Im Inneren der Halle soll es vor allem um das Wahlprogramm der AfD gehen. Der vorliegende Entwurf bietet alles, was der reaktionäre Gemischtwarenladen hergibt. In der Wirtschafts- und Sozialpolitik bleibt die Partei bei ihren marktradikalen Wurzeln, fordert die Abschaffung von Umweltschutz- und Sozialstandards sowie von weiteren Einschränkungen für das „freie Unternehmertum“. Den sozialen Wohnungsbau lehnt die AfD ab, ebenso andere „Investitionshemmnisse“ wie Mietendeckel oder Preisbremsen. Stattdessen soll das Wohngeld erhöht werden, um das Einkommen der Vermieter zu subventionieren. Die Rechte der Mieter interessieren nicht weiter, schließlich soll aus den Deutschen erklärtermaßen ein „Volk von Eigentümern“ werden.

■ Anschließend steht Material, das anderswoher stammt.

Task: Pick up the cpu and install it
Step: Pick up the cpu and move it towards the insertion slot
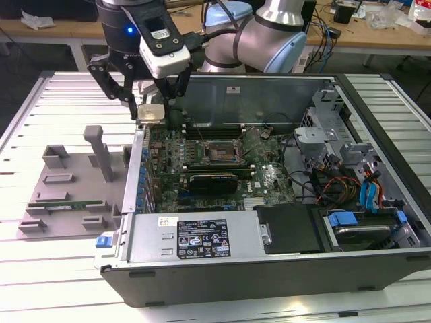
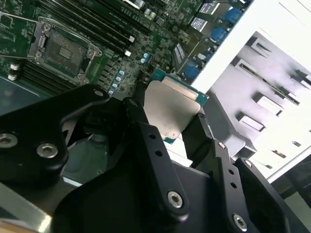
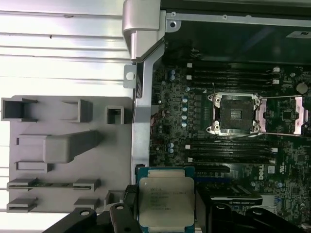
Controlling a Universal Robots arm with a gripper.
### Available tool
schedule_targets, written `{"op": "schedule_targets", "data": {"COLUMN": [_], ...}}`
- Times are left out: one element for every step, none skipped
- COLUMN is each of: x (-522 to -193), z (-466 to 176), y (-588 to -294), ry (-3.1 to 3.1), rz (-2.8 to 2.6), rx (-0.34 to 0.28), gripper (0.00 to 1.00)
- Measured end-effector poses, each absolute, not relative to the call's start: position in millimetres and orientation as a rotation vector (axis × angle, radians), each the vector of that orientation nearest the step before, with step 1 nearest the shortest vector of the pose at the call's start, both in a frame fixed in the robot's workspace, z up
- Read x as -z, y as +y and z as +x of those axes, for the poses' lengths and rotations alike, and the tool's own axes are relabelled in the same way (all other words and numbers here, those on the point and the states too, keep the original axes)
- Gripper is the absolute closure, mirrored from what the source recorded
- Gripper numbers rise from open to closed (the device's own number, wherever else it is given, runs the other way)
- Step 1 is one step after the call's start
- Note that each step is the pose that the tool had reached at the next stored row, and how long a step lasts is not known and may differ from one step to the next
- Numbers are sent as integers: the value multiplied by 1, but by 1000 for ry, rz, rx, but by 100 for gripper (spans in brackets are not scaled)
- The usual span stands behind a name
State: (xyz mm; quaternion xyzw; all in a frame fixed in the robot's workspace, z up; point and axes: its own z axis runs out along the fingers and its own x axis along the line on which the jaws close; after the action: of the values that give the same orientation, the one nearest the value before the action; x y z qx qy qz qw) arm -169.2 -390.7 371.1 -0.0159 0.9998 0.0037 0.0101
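Observation:
My gripper (image 1: pixel 151 116) is shut on the cpu (image 1: pixel 151 112), a flat square chip with a silver top. It hangs above the open computer case's upper corner on the exterior view's left, over the motherboard's edge. In both wrist views the cpu (image 2: pixel 170 109) (image 3: pixel 166 201) sits between the black fingers (image 2: pixel 141 104) (image 3: pixel 130 206), gripped on two opposite sides. The dark socket (image 1: pixel 219 151) (image 2: pixel 60 48) (image 3: pixel 235 112) with its metal frame lies open on the motherboard, some way from the chip.
A grey fixture tray (image 1: pixel 67 182) lies on the slatted table at the exterior view's left, with a green memory stick (image 1: pixel 57 200) in it. The case wall (image 1: pixel 131 175) stands between tray and motherboard. Cables and drive bays (image 1: pixel 350 182) crowd the right side.

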Motion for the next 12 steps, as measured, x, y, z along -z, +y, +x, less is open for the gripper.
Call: {"op": "schedule_targets", "data": {"x": [-371, -370, -370, -369, -369, -368, -368, -367, -367, -366, -366, -365], "z": [-166, -164, -161, -158, -155, -153, -150, -149, -147, -145, -142, -140], "y": [-390, -390, -390, -390, -390, -389, -389, -389, -389, -389, -389, -388], "ry": [3121, 3121, 3121, 3121, 3121, 3121, 3121, 3121, 3121, 3121, 3121, 3121], "rz": [-50, -50, -50, -50, -50, -50, -50, -50, -49, -50, -50, -50], "rx": [-12, -12, -12, -12, -12, -12, -12, -12, -12, -12, -12, -12], "gripper": [45, 45, 45, 45, 45, 45, 45, 45, 45, 45, 45, 45]}}
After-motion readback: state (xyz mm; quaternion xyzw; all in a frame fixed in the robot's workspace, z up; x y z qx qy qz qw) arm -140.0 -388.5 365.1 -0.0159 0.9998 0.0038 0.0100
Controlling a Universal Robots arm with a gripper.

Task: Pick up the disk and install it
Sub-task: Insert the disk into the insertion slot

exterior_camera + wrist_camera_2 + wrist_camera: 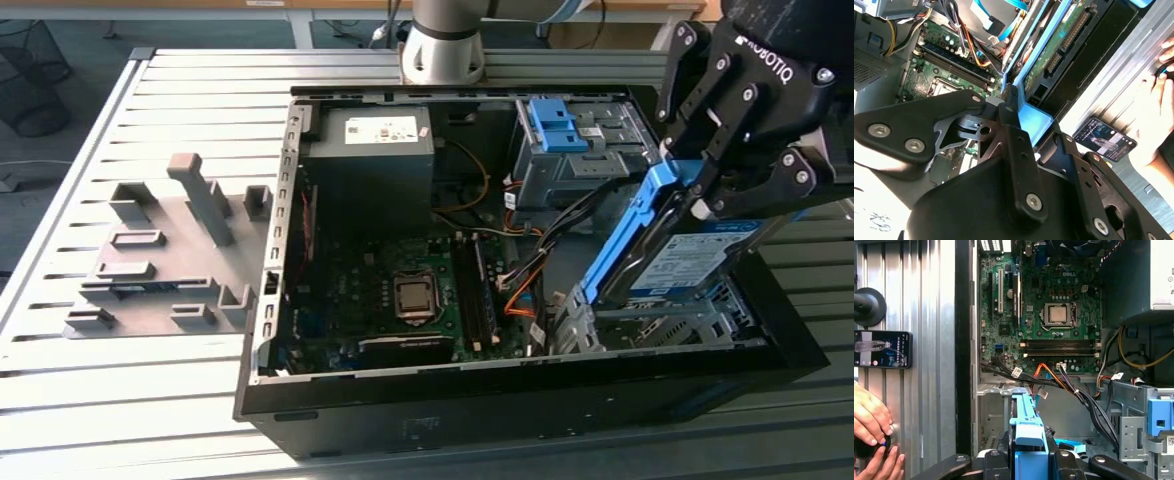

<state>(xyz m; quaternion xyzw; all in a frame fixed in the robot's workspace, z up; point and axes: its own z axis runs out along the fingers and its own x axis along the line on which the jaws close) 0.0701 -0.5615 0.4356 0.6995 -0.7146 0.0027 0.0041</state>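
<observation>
The exterior view overlooks the computer case [507, 405] from above, while both wrist views closely share its motherboard [1034, 290] [929, 82].

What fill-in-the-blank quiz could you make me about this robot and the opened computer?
1. The gripper is shut on the disk's frame, which is coloured ____.
2. It holds the disk tilted over the computer case, whose side is ____.
3. The circuit board inside is ____.
4. On the table beside the case lies a ____ with a lit screen.
Missing words: blue; open; green; phone.
</observation>
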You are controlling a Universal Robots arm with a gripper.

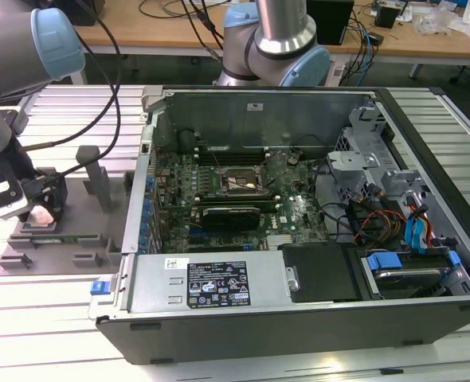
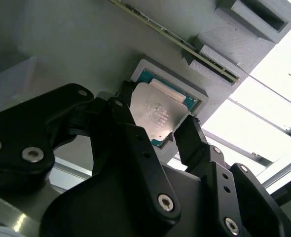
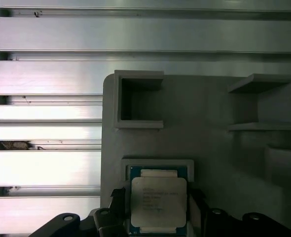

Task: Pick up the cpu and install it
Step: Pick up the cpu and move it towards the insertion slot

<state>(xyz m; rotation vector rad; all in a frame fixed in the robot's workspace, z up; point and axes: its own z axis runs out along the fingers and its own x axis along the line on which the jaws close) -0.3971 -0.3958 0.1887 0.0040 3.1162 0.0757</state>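
Gripper (image 1: 42, 208) and arm are seen at the exterior view's left, positioned low over a grey holder plate (image 1: 16, 247). The slatted metal table (image 1: 52, 334) is taken up largely by an open computer case (image 1: 315, 318), which is laid on its side toward the exterior view's right, well apart from the gripper. Inside it a green motherboard (image 1: 299, 213) is exposed, and a black square socket frame (image 1: 236, 185) is seen near its middle. On the holder plate, the cpu (image 3: 158, 200) is seated flat in a shallow square recess, with its silver top turned upward. In both wrist views the black fingers (image 2: 192, 143) are set one on each side of the cpu, close against its edges. Whether the cpu is actually clamped between them cannot be told.
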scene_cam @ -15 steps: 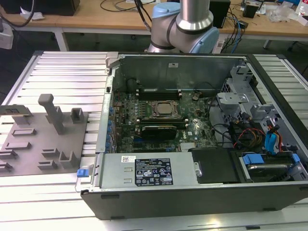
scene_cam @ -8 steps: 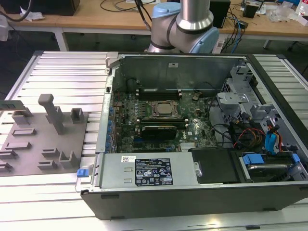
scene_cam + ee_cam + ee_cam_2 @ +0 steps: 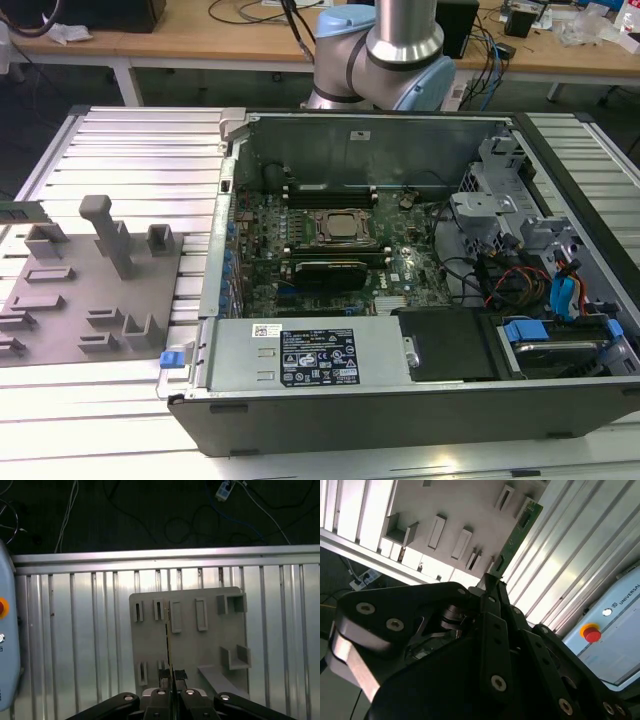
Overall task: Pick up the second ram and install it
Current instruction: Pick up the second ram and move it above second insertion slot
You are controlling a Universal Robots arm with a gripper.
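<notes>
The second ram (image 3: 520, 530) is a narrow green board, and my gripper (image 3: 492, 582) is shut on one end of it. In the first wrist view the second ram (image 3: 169, 640) appears edge-on as a thin line rising from my gripper (image 3: 172, 676). It hangs over the grey fixture plate (image 3: 200, 647), whose empty slots lie around it. In the exterior view the second ram (image 3: 22, 210) pokes in at the exterior view's left edge, above the fixture plate (image 3: 90, 290). The open computer case (image 3: 400, 400) holds the motherboard with the CPU socket (image 3: 335, 228).
The fixture plate carries raised pegs and a tall post (image 3: 108, 235). A ribbed aluminium table (image 3: 140, 150) lies under everything. A control box with a red stop button (image 3: 591, 632) sits at the table's side. The case's drive cage and cables (image 3: 530, 270) fill its right part.
</notes>
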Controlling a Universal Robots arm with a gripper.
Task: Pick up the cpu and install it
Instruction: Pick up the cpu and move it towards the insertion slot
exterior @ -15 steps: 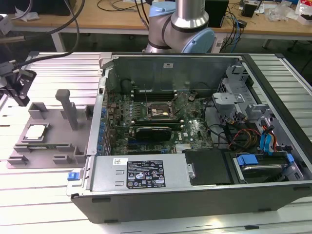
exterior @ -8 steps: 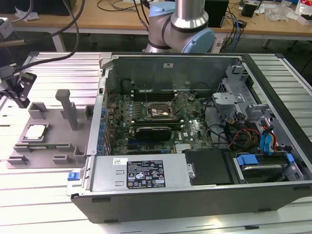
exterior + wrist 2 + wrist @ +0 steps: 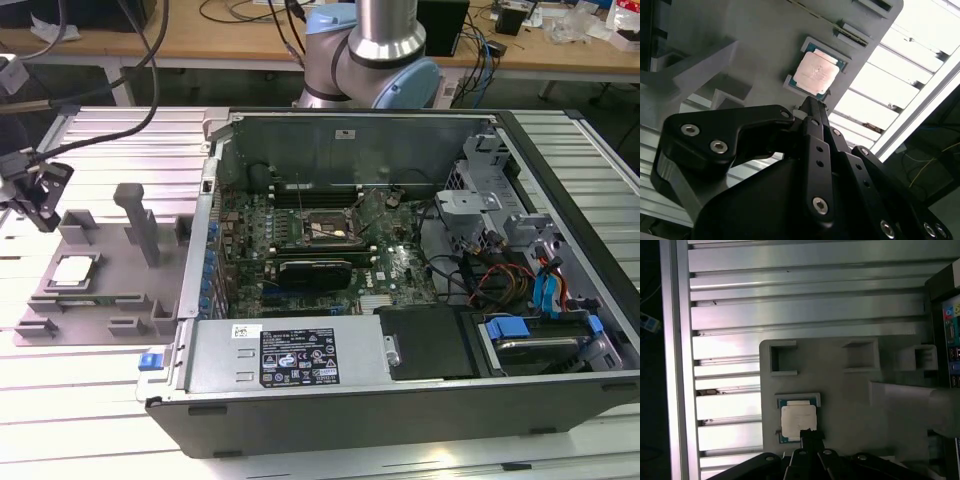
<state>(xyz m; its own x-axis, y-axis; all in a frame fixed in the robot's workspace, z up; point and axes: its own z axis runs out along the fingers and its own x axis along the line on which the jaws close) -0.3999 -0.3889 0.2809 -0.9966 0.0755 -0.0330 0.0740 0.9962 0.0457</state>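
Observation:
The cpu (image 3: pixel 75 270) is a small square chip with a silver-white top, lying flat in a recess of the grey holder plate (image 3: pixel 115 262) on the exterior view's left. My gripper (image 3: pixel 42 212) hangs a little above it, off toward the exterior view's left, not touching it. In both wrist views the cpu (image 3: pixel 816 73) (image 3: pixel 798 421) sits just past my black gripper (image 3: pixel 809 102) (image 3: pixel 808 432), whose fingers meet in a single tip with nothing between them. The dark square socket (image 3: pixel 322 228) lies on the green motherboard inside the open computer case (image 3: pixel 350 425).
The holder plate carries raised grey posts (image 3: pixel 138 220) and blocks beside the cpu. A long black card (image 3: pixel 315 270) lies below the socket. Cables and blue drive brackets (image 3: pixel 505 330) crowd the case's right side. The ribbed metal table (image 3: pixel 90 400) surrounds everything.

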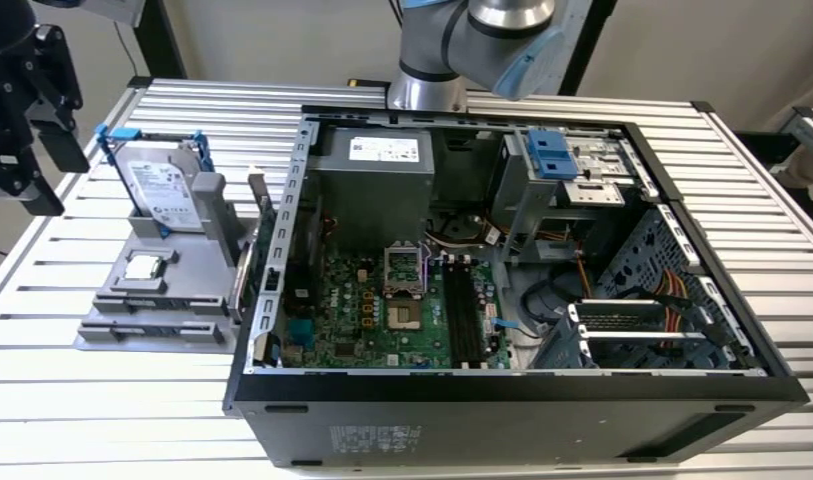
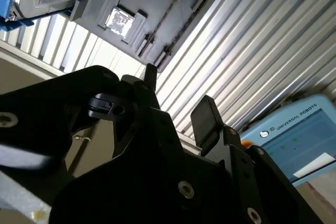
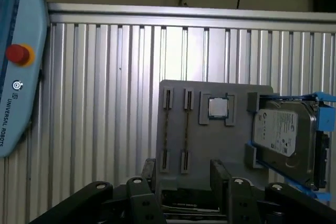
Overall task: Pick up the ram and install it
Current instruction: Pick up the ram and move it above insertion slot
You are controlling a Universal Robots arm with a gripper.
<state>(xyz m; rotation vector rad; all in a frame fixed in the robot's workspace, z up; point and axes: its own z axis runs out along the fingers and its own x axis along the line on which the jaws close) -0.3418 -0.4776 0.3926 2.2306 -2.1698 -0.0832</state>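
We see the table (image 1: 113,400) as silver, ribbed in fine parallel stripes. On it the holder (image 3: 215,145) is plain matte grey. The hard drive (image 3: 283,135) is silver with a white label and bright blue clips (image 3: 323,116), and the processor chip (image 3: 218,107) is shiny silver. The ram (image 3: 187,129), seen edge-on, looks dull olive-green to us, though we can't be sure. The computer case (image 1: 513,425) is black, its motherboard (image 1: 366,310) green with black slots (image 1: 462,315). The gripper (image 3: 184,169) is black. The pendant (image 3: 16,77) is pale blue, with a red button (image 3: 17,54) ringed in yellow.
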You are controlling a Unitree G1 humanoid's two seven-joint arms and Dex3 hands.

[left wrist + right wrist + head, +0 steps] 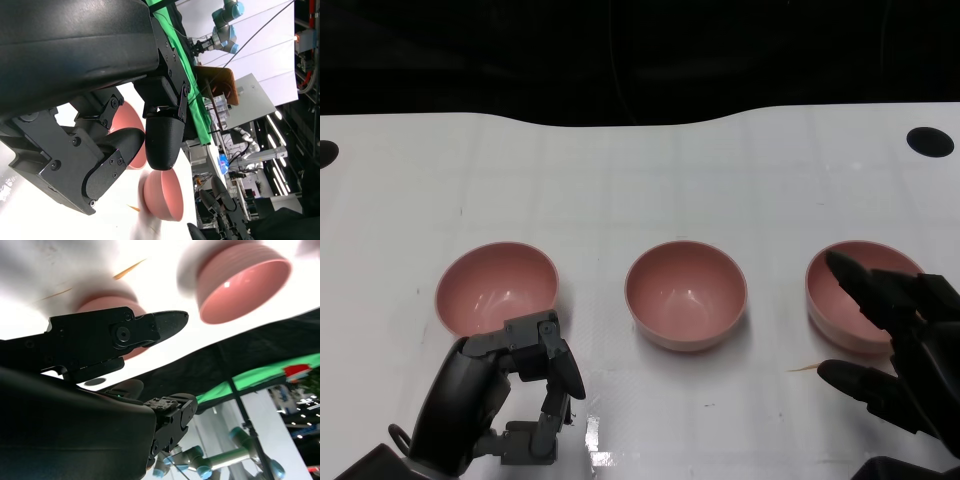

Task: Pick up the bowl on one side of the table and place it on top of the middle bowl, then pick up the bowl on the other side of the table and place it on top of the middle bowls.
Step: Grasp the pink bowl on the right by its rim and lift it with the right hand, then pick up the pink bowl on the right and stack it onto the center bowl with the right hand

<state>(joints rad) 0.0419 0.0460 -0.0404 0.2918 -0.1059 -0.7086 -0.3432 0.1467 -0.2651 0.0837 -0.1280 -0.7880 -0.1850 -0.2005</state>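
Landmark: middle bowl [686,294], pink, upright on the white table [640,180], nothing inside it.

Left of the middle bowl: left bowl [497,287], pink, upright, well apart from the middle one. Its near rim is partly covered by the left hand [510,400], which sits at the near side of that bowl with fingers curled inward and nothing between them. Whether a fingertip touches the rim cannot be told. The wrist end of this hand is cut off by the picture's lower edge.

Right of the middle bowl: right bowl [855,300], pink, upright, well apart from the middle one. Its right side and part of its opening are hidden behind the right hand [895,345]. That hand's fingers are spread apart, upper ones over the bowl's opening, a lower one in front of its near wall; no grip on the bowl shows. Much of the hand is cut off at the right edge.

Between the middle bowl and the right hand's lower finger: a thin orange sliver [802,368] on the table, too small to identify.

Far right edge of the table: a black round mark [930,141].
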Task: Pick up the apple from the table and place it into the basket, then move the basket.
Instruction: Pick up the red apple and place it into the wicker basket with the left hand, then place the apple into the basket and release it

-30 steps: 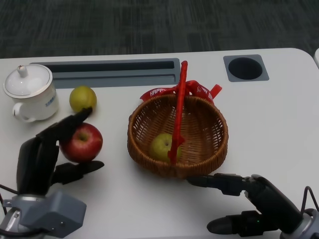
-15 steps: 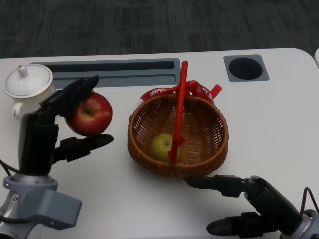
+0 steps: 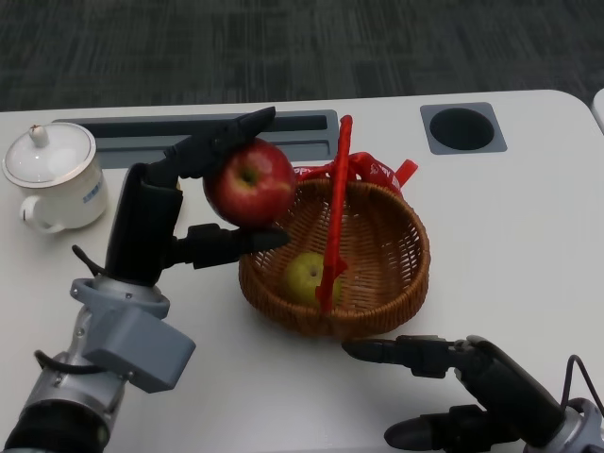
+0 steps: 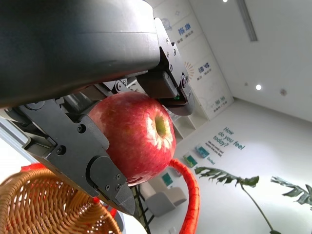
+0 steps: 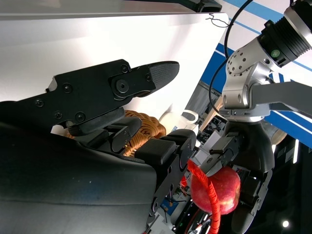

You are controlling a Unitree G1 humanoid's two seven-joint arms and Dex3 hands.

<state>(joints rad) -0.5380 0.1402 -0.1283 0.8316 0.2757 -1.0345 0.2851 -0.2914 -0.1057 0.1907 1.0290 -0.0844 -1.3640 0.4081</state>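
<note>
My left hand (image 3: pixel 189 203) holds the red apple (image 3: pixel 249 182) in the air, just over the left rim of the wicker basket (image 3: pixel 396 283). The left wrist view shows the apple (image 4: pixel 134 136) clamped between black fingers, with the basket's rim (image 4: pixel 44 204) and red handle (image 4: pixel 191 195) beside it. The basket has an upright red handle (image 3: pixel 338 208), a red ribbon (image 3: pixel 377 170) and a green fruit (image 3: pixel 306 276) inside. My right hand (image 3: pixel 453 392) lies open on the table just in front of the basket, touching nothing. In the right wrist view the apple (image 5: pixel 214 190) appears behind the handle.
A white lidded cup (image 3: pixel 52 179) stands at the far left. A grey slot tray (image 3: pixel 123 142) and a round cup hole (image 3: pixel 462 127) are set into the table's far side. The table's right edge is near the hole.
My left hand has lifted the apple off the table and carried it right, to the basket's left rim. The yellow-green fruit by the cup is now hidden. The right hand has barely moved.
</note>
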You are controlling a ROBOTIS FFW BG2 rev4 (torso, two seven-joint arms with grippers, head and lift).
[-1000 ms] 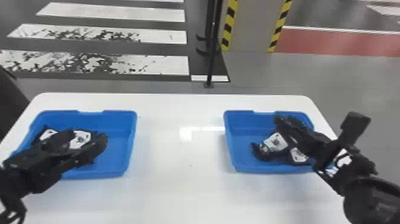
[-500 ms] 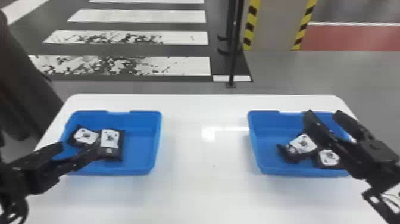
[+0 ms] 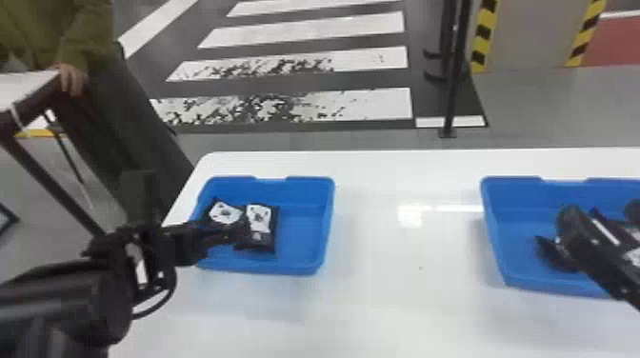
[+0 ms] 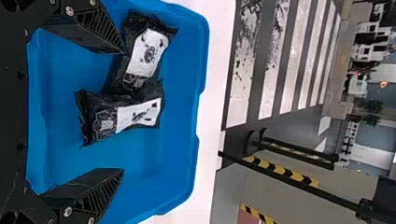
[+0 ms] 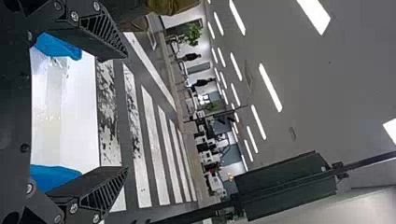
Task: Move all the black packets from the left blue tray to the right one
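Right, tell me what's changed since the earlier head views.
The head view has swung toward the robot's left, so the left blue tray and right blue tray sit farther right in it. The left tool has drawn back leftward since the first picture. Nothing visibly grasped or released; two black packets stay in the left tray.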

Das Bildungswesen begreift die AfD als „Ort der Vorbereitung auf den späteren Leistungswettbewerb“.

Bürgergeldbezieher will die Partei zu „gemeinnütziger Arbeit“ heranziehen und mit neuen Auflagen drangsalieren. Das alles und noch mehr findet sich so oder so ähnlich bei CDU, FDP und den anderen Parteien des bürgerlichen Blocks. Gleiches gilt für das Bekenntnis zur NATO und zur weiteren Aufrüstung. Die AfD setzt sich für die „Wiederherstellung der Wehrhaftigkeit“ ein, beklagt den „desolaten Zustand“, in dem sich die Truppe aufgrund der Waffenlieferungen an die Ukraine und einer „chronischen Unterfinanzierung“ befinde. Zudem müsse die Bundeswehr „ideell revitalisiert“ werden – schließlich entscheide die Motivation der Soldaten „über Sieg und Niederlage“. Wer dann bei den Ausführungen über „deutsche Werte“ und „Ehre, Treue, Kameradschaft und Tapferkeit“ angelangt ist, ahnt: das Programm einer „Friedenspartei“ sieht anders aus. Wie lange die AfD noch punktuell ausschert und sich abweichende Haltungen zum Ukraine-Krieg und zur Stationierung von US-Raketen in Deutschland leistet, bleibt abzuwarten.

Selbst beim eigenen Markenkern, der rassistischen Migrationspolitik, wird die AfD regelmäßig von rechts herausgefordert. Hier fordert sie Grenzkontrollen, Sachleistungen für Geflüchtete – zum Beispiel in Form von Bezahlkarten – und eine „Rückführungsoffensive“. Die „Zuwanderung qualifizierter Fachkräfte“ wird hingegen begrüßt.

Alles schon mal gehört: zum Beispiel von Olaf Scholz (SPD), der „im großen Stil“ abschieben wollte. Oder von Nancy Faeser (SPD), die den Syrern, die „nicht ausreichend arbeiten“, den Schutzstatus entziehen will. Oder von Friedrich Merz (CDU), der die Ausbürgerung von Straftätern forderte. So weit geht die AfD in ihrem Programmentwurf bislang nicht. Der Parteitag wird zeigen, ob sie noch einmal rechts abbiegt, um programmatisch im Rennen zu bleiben.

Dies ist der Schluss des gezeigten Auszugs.